Alternative content
Thanks for comment John. I was in hurry to post this query. Yes you are right I want to merge content of files into one big file using 1st column which is comman in all small files and this column is unique without any duplication. Paste command does not work with files with different length. for eg. file 1 has 100 rows and file 2 has 50 rows. So while merging, script should insert NA in case identifier values not present in file 2.
for e.g
file 1
X 50
Y 100
file 2
Y 50
Merge file
X 50 NA
Y 100 100
I know it is possible with R/Python, etc.
But I want to do this thing in awk.
Thanks
Hi Rahul,
Sorry, I am not good at awk. But you can achieve the same with join function.
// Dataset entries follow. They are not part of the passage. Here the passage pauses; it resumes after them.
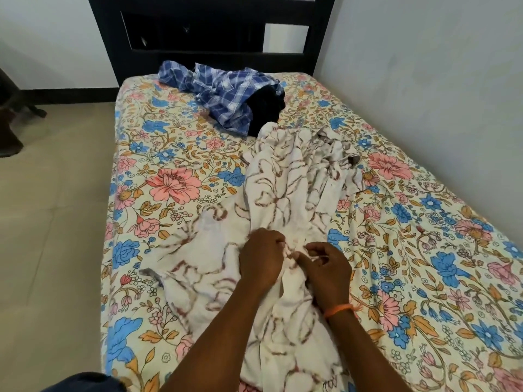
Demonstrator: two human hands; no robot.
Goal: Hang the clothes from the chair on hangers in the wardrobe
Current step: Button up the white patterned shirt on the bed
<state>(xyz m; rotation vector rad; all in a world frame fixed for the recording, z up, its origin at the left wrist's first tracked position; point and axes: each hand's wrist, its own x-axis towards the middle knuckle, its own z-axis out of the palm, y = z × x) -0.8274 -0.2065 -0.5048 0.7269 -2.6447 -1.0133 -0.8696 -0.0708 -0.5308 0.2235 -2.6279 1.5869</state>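
A bed (175, 154) with a flowered sheet carries a white printed garment (283, 176) stretched along its middle. Behind it, near the headboard (215, 26), lie a blue checked shirt (220, 89) and a dark garment (267, 108), touching. The left hand (261, 260) and right hand (325, 271) both pinch the white garment's cloth at its near part.

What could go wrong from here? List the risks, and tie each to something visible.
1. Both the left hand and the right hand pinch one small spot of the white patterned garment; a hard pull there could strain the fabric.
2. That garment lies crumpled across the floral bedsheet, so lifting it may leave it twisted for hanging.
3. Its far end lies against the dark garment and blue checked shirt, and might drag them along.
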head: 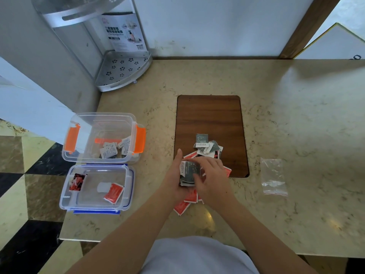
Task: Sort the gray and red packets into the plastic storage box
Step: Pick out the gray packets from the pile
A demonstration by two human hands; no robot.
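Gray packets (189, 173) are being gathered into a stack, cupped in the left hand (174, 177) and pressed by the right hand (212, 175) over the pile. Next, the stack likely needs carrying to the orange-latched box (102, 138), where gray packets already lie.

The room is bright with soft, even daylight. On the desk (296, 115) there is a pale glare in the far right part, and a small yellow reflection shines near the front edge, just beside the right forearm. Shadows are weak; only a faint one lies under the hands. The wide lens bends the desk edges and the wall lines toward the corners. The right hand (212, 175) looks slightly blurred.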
$ join -1 1 -2 1 -3 1 -4 1 -5 1 -6 1 -7 1 -8 1 -9 1 -10 1 -a1 file1 file2 file3 file4 file5 file6 file7 file8 file9 file10
Note: File should be sorted.
Thanks
Hi Rahul,
I guess you have some typographical error above. In correct sense you want the following output in your merge file.
Merge file
X 50 NA
Y 100 50
If this is what you want then following code should work fine.
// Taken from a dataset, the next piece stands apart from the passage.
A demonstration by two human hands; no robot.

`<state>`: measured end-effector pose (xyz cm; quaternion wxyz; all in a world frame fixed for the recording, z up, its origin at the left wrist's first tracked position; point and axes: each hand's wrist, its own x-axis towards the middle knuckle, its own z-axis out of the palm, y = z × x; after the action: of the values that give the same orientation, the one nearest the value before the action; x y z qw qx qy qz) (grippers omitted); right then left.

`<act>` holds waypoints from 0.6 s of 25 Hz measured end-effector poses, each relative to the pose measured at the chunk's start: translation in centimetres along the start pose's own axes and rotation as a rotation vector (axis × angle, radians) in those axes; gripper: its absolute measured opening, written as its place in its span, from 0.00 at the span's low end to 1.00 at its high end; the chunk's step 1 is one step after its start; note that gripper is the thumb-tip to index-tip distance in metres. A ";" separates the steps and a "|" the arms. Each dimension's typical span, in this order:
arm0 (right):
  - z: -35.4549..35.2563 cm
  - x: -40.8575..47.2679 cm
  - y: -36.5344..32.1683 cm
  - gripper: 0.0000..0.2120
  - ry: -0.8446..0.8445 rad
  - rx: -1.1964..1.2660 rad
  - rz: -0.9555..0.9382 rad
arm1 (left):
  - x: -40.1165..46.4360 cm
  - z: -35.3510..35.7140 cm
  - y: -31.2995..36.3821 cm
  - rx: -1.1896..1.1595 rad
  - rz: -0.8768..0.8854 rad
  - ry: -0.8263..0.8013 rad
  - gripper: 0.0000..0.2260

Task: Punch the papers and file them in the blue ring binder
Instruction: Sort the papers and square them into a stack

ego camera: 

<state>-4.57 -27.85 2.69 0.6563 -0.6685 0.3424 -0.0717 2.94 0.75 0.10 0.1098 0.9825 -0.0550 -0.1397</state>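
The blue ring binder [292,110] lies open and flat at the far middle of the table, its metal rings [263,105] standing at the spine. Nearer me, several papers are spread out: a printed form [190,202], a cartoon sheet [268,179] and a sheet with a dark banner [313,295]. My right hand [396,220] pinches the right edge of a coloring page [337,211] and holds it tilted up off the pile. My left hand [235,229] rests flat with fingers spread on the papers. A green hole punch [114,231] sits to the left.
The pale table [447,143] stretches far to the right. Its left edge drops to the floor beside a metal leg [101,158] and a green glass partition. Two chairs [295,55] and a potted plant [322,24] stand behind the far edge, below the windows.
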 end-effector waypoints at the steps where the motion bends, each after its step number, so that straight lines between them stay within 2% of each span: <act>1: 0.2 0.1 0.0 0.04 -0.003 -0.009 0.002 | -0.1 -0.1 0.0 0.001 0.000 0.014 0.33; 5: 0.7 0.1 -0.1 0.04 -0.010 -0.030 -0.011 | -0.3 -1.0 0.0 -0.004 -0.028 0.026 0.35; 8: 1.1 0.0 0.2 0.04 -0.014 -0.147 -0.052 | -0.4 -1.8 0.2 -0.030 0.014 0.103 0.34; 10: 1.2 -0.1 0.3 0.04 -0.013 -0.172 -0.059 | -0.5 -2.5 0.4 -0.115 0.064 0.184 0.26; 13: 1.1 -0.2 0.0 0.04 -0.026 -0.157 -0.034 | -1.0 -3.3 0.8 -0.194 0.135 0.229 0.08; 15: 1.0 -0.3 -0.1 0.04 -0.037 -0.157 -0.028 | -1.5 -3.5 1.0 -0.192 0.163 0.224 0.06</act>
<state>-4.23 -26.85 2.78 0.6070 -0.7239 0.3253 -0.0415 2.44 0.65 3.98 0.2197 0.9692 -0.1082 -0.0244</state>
$ cat *.file | awk -F',' 'NF>1{a[$1] = a[$1]","$2}END{for(i in a){print i""a[i]}}'
Thanks
Hi Rahul,
Use this awk script to achieve the desire result.
BEGIN { FS = "\t" }
FNR==1 { ++file }
{
a[$1,file] = $2 FS $3
++seen[$1]
}
END {
for (j in seen) {
split(j, b, SUBSEP)
s = b[1] FS b[2]
for (i=1; i<=file; ++i) {
s = s FS (j SUBSEP i in a ? a[j,i] : "NA" FS "NA")
}
print s
}
}
Usage:
$ awk -f merge.awk file1 file2 file3 file4 file5 file6 file7 file8 file9 file10
Note: I assume only three column.
Best.
Hi Rahul,
Sorry, your question is not properly explained. A little example will help.
I guess you would like to read the first column of many tab delimited files (>10) and merge them side by side in an output file. The easiest way to achieve it through paste and cut command of Linux.
paste file1 file2 file3 ... file10 | cut -f1,2 > Newfile.txt
Thanks